Tuesday, 24 July 2018

Understanding Perfbeat Logging In GSAN

If you have ever come across GSAN logs in VDP located under /data01/cur you would sometimes notice the below logging:

2018/05/28-10:34:31.01397 {0.0} [perfbeat.3:196]  WARN: <1060> perfbeat::outoftolerance mask=[gc,flush,gcmark] average=1397.27 limit=139.7273 mbpersec=0.79
2018/05/28-10:35:38.67619 {0.0} [perfbeat.2:194]  WARN: <1060> perfbeat::outoftolerance mask=[gc,flush,gcmark] average=53.72 limit=5.3722 mbpersec=0.88
The perfbeat outoftolerance is logged against various process.  In the above example, the task running is garbage collection and flush. This can be hfscheck, backup, restore and so on. Ideally, you will see this logging whenever that particular task has slow performance, causing the respective maintenance or backup jobs to take a long time to complete. If you are in a situation where the backup or restore or any Filesystem check is taking suspiciously long time to complete, then this would be a best place to look.

On a high level, GSAN measures the current performance over a period of previously measured average performance.

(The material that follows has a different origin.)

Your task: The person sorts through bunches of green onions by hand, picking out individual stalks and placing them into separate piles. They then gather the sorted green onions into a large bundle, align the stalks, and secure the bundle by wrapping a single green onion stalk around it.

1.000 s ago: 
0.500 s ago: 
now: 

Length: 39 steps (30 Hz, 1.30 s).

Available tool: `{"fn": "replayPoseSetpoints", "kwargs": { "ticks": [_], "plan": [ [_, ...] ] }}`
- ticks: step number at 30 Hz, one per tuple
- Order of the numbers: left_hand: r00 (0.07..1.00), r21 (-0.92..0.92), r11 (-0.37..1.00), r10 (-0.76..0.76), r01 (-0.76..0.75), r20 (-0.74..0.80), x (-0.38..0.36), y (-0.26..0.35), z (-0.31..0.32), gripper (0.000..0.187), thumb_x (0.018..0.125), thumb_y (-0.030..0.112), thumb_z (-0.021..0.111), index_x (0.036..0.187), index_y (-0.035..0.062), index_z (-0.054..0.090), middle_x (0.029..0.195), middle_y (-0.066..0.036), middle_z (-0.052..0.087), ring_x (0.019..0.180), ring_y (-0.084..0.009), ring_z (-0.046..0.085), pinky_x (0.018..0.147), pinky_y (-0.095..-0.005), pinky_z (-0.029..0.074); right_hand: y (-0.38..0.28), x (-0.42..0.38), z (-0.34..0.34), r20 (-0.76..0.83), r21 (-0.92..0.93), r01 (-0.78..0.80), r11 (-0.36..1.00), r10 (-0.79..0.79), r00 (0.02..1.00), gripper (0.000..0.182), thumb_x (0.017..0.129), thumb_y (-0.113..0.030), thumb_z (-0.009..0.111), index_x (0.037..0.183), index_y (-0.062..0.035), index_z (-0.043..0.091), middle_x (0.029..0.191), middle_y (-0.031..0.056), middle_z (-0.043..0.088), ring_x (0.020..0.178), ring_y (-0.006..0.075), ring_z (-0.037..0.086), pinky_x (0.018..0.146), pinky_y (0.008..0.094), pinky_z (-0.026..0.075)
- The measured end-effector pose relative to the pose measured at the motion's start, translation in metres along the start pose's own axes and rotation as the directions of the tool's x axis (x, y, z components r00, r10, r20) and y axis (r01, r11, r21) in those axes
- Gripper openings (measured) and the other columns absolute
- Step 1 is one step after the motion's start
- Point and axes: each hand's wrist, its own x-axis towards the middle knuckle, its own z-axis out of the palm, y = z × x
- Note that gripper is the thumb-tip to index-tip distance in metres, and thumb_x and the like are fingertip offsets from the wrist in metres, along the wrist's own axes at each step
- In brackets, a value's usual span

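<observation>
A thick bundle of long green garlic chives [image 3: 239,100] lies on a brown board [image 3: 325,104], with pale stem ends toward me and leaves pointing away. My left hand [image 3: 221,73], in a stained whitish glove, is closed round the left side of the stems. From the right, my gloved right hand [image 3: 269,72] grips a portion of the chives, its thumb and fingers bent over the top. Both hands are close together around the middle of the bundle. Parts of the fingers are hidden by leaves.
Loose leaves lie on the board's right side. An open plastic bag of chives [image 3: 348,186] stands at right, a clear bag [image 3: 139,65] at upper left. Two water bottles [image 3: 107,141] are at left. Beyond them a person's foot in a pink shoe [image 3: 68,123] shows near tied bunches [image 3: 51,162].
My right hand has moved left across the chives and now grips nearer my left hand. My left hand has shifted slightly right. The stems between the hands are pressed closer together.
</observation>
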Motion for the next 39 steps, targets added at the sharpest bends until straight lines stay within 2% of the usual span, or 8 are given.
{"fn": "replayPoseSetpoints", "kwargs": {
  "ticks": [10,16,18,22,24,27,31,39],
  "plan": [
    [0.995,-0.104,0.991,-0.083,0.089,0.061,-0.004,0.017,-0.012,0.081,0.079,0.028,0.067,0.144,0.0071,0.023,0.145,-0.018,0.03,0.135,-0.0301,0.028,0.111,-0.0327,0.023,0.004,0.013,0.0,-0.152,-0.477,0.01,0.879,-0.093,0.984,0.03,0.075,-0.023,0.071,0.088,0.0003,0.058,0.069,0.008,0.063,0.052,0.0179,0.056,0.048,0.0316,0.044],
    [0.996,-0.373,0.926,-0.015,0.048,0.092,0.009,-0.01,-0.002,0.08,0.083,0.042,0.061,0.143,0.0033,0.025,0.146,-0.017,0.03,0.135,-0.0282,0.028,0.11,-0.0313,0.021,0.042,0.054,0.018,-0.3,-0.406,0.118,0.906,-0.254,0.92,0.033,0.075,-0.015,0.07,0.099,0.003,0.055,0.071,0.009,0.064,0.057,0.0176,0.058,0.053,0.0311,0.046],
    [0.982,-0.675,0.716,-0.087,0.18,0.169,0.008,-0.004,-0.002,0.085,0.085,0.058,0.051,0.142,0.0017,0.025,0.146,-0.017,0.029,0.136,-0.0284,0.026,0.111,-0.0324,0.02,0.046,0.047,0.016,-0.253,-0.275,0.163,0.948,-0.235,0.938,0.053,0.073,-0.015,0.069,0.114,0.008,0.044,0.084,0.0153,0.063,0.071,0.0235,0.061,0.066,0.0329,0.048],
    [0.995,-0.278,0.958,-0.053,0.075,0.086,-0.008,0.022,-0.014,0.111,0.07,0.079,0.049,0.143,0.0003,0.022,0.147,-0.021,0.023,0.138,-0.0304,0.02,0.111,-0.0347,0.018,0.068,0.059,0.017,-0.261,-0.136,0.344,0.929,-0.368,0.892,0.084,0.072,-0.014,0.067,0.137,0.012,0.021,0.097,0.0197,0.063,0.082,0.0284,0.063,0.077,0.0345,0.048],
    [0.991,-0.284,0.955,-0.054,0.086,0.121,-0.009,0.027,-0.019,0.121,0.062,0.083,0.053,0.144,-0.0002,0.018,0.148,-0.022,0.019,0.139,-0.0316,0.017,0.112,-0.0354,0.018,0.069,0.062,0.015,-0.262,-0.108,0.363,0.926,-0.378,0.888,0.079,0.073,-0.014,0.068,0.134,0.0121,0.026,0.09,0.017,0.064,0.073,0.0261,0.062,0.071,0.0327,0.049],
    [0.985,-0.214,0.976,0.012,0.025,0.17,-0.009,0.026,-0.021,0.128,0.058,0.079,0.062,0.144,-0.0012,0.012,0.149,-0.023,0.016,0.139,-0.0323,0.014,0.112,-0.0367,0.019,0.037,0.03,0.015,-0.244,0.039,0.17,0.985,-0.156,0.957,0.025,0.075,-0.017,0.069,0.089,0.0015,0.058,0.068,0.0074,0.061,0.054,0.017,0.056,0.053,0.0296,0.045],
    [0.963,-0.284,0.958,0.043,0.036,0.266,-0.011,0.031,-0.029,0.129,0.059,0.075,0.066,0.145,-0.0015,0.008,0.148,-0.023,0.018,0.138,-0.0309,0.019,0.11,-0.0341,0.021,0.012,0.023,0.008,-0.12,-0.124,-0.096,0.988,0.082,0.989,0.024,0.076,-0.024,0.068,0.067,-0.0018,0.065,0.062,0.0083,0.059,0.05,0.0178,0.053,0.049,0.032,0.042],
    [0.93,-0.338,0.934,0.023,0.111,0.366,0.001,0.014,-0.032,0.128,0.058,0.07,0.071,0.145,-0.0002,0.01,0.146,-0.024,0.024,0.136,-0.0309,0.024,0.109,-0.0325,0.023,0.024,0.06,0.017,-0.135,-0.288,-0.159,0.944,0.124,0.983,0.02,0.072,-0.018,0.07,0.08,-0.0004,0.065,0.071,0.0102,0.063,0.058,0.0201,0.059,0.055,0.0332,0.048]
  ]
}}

A simple explanation to the above logging is this. The average performance for the task within [] was 53.72, which was measured over a period of time. The current performance is 10 percent below the read average. (10 percent of 53.72 is 5.372) and the current mbpersec is 0.88

This mentions that there is a stress on the underlying storage or something wrong with that particular storage in terms of performance. Since VDP runs as a virtual machine. The flow would be:

> Check the load on the VDP itself. See if there is unusual load on the system and if yes, determine if there is a process hogging up the resources
> If the VM level checks out, then see if there are any issues on the DAVG or the VMFS file system. Perhaps there are multiple high I/O VMs running on this storage and there is a resource contention occurring? I would start with the vobd.log and vmkernel.log for that particular datastore naa.ID and then verify the Device Avg for that device.
> If this checks out too, then the last part would be the storage array itself. Moving VDP to another datastore is not an ideal test since these appliances fairly large in size.

Hope this helps!

Sunday, 8 July 2018

Unable To Pair SRM Sites: "Server certificate chain not verified"

So first things first, as of this post, you might know that I have moved out of VMware and ventured further into backup and recovery solutions domain. Currently, I work as a solutions engineer at Rubrik.

There are a lot of instances where you are unable to manage anything in Site Recovery Manager; regardless of the version (Also, applicable to vSphere Replication) and the common error that pops up on the bottom right of the web client is Server certificate chain not verified

Failed to connect to vCenter Server at vCenter_FQDN:443/sdk. Reason:
com.vmware.vim.vmomi.core.exception CertificateValidationException: Server certificate chain not verified.

This article will briefly explain only on the embedded Platform Services Controller deployment model. Similar logic needs to be extrapolated to the external deployments.

These issues are ideally seen when:
> PSC is migrated from embedded to external
> Certificates are replaced for the vCenter

I will be simplifying this KB article here for reference. Before proceeding have a powered off snapshot of the PSC and vCenters involved. 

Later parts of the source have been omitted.